■ How to complete this task
Wherever a picture sits, omit it. Output the rest of the listing exactly.
Segment Start: Collected data
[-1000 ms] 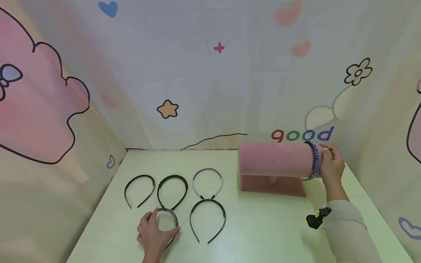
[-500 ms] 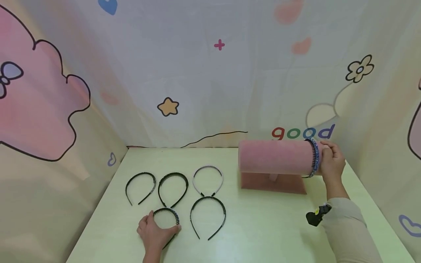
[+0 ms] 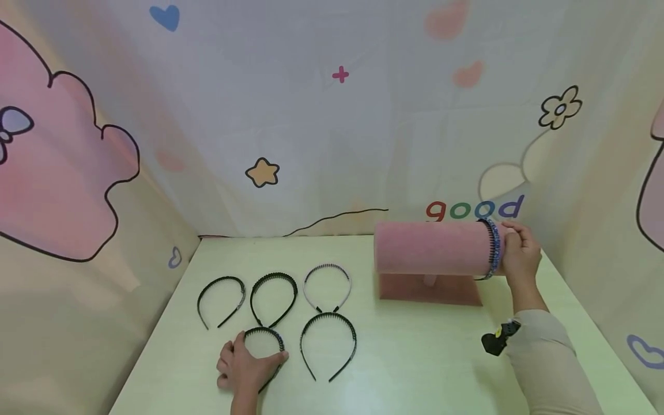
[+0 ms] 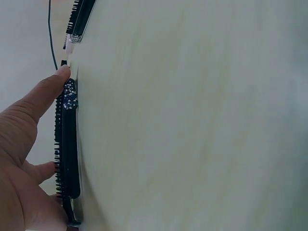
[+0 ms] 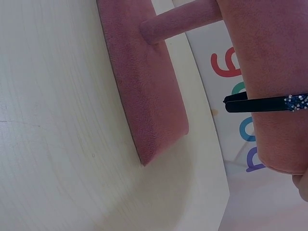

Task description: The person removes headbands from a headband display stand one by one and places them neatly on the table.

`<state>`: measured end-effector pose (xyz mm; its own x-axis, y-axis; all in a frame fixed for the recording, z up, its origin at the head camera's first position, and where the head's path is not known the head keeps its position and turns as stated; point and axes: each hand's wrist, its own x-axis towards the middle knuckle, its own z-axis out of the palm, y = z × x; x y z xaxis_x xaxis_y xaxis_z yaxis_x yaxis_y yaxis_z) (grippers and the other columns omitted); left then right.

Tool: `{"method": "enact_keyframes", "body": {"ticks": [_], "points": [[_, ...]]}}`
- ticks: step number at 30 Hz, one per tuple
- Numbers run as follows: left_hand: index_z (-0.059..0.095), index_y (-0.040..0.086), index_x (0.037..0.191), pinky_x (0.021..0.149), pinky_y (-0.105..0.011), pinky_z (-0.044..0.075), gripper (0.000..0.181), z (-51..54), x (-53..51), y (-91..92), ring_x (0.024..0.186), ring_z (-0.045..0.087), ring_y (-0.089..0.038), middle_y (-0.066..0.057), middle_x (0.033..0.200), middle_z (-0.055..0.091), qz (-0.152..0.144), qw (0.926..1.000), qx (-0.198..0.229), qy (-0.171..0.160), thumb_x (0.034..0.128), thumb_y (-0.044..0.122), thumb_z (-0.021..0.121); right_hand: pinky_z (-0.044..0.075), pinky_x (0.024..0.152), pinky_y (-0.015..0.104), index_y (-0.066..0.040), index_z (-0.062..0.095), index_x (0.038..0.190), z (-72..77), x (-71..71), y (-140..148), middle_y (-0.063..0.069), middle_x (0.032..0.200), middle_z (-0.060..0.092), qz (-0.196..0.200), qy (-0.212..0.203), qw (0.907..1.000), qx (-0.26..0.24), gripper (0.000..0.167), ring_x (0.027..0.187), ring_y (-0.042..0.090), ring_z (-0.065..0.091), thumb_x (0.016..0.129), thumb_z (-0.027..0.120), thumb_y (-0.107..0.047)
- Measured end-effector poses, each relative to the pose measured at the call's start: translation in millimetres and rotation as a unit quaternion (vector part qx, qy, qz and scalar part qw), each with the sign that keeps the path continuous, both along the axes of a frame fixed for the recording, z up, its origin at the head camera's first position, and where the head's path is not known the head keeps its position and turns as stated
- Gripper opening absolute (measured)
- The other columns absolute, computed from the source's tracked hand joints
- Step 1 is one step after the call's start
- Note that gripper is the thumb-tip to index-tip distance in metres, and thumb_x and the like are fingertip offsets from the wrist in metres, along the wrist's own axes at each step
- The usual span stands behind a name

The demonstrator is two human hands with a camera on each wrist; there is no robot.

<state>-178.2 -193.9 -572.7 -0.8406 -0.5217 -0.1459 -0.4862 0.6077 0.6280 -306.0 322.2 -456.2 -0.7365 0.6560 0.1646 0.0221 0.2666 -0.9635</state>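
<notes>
In the head view my left hand (image 3: 248, 369) spans a black toothed headband (image 3: 266, 330) at the table's front left, thumb on its right side and a finger at its upper left. In the left wrist view the thumb touches this headband (image 4: 71, 149) beside its blue glitter patch. My right hand (image 3: 521, 256) grips the right end of a pink plush roll (image 3: 430, 248) on a stand. Round the roll near that hand sits a blue glittery headband (image 3: 495, 248); its black arm ends show below the roll in the right wrist view.
Behind the left hand lie two dark headbands (image 3: 224, 278) (image 3: 275, 275). To its right are a pale headband (image 3: 327, 266) and a black one (image 3: 329, 314). The stand's pink base (image 3: 430, 290) rests on the table (image 3: 410, 357); a printed curtain (image 3: 321, 127) hangs behind.
The headband under my left hand has turned slightly and shows less of its blue glitter; the hand has shifted a little. My right hand stays on the roll's end.
</notes>
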Motion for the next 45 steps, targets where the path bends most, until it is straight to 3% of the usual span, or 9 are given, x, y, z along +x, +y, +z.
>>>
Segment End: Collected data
■ Response for this exercise
[-1000 ms] 
[-500 ms] 
[+0 ms] 
[+0 ms] 
[+0 ms] 

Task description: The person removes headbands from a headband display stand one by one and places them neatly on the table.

`<state>`: measured end-effector pose (xyz mm; its own x-axis, y-axis; all in a frame fixed for the recording, z up, its origin at the head camera's first position, and where the head's path is not known the head keeps its position and turns as stated; point and axes: each hand's wrist, its own x-axis towards the middle knuckle, its own z-axis out of the palm, y = z × x; x y z xaxis_x xaxis_y xaxis_z yaxis_x yaxis_y yaxis_z) (grippers and the other columns omitted); left then right.

Tool: `{"method": "enact_keyframes", "body": {"ticks": [_], "points": [[_, ...]]}}`
- ticks: step number at 30 Hz, one per tuple
- Numbers run as follows: left_hand: index_z (-0.059..0.095), index_y (-0.040..0.086), index_x (0.037..0.191), pinky_x (0.021..0.149), pinky_y (-0.105..0.011), pinky_z (-0.044..0.075), gripper (0.000..0.181), z (-51..54), x (-53..51), y (-91..92), ring_x (0.024..0.186), ring_z (-0.045..0.087), ring_y (-0.089..0.038), middle_y (-0.066..0.057), middle_x (0.033..0.200), middle_z (-0.055..0.091), qz (-0.152..0.144), qw (0.926..1.000), qx (-0.198..0.229), qy (-0.171..0.160), thumb_x (0.034..0.128), thumb_y (-0.044..0.122), thumb_z (-0.021..0.121); right_hand: pinky_z (-0.044..0.075), pinky_x (0.024..0.152), pinky_y (-0.015..0.104), index_y (-0.066..0.040), index_z (-0.062..0.095), index_x (0.038..0.190), z (-72..77), x (-71..71), y (-140..148), middle_y (-0.063..0.069), middle_x (0.032..0.200), middle_z (-0.060..0.092), qz (-0.196..0.200), qy (-0.212..0.203), qw (0.907..1.000), qx (-0.26..0.24), gripper (0.000..0.167), ring_x (0.027..0.187), ring_y (-0.042..0.090), ring_z (-0.065..0.091), thumb_x (0.016..0.129), thumb_z (-0.027..0.120), thumb_y (-0.107..0.047)
- Measured end-effector poses, each relative to the pose measured at the call's start: translation in millimetres and rotation as a unit quaternion (vector part qx, qy, qz and scalar part qw), each with the sign that keeps the path continuous, both along the axes of a frame fixed for the recording, z up, its origin at the head camera's first position, and where the head's path is not known the head keeps its position and turns as stated
- Gripper opening absolute (measured)
- The other columns absolute, computed from the source's tracked hand joints
- Step 1 is one step after the call's start
- Note that gripper is the thumb-tip to index-tip distance in metres, and thumb_x and the like are fingertip offsets from the wrist in metres, along the wrist's own axes at each step
- The usual span stands behind a name

The demonstrator is two human hands with a camera on each wrist; there is no robot.

<state>-178.2 -193.9 -572.7 -0.8406 -0.5217 -0.1459 -0.4862 0.6077 0.6280 -306.0 322.2 -456.2 -0.7365 0.6560 0.1646 0.0221 0.2666 -0.9635</state>
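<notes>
In the head view my left hand (image 3: 248, 369) spans a black toothed headband (image 3: 266, 330) at the table's front left, thumb on its right side and a finger at its upper left. In the left wrist view the thumb touches this headband (image 4: 71, 149) beside its blue glitter patch. My right hand (image 3: 521, 256) grips the right end of a pink plush roll (image 3: 430, 248) on a stand. Round the roll near that hand sits a blue glittery headband (image 3: 495, 248); its black arm ends show below the roll in the right wrist view.
Behind the left hand lie two dark headbands (image 3: 224, 278) (image 3: 275, 275). To its right are a pale headband (image 3: 327, 266) and a black one (image 3: 329, 314). The stand's pink base (image 3: 430, 290) rests on the table (image 3: 410, 357); a printed curtain (image 3: 321, 127) hangs behind.
The headband under my left hand has turned slightly and shows less of its blue glitter; the hand has shifted a little. My right hand stays on the roll's end.
</notes>
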Motion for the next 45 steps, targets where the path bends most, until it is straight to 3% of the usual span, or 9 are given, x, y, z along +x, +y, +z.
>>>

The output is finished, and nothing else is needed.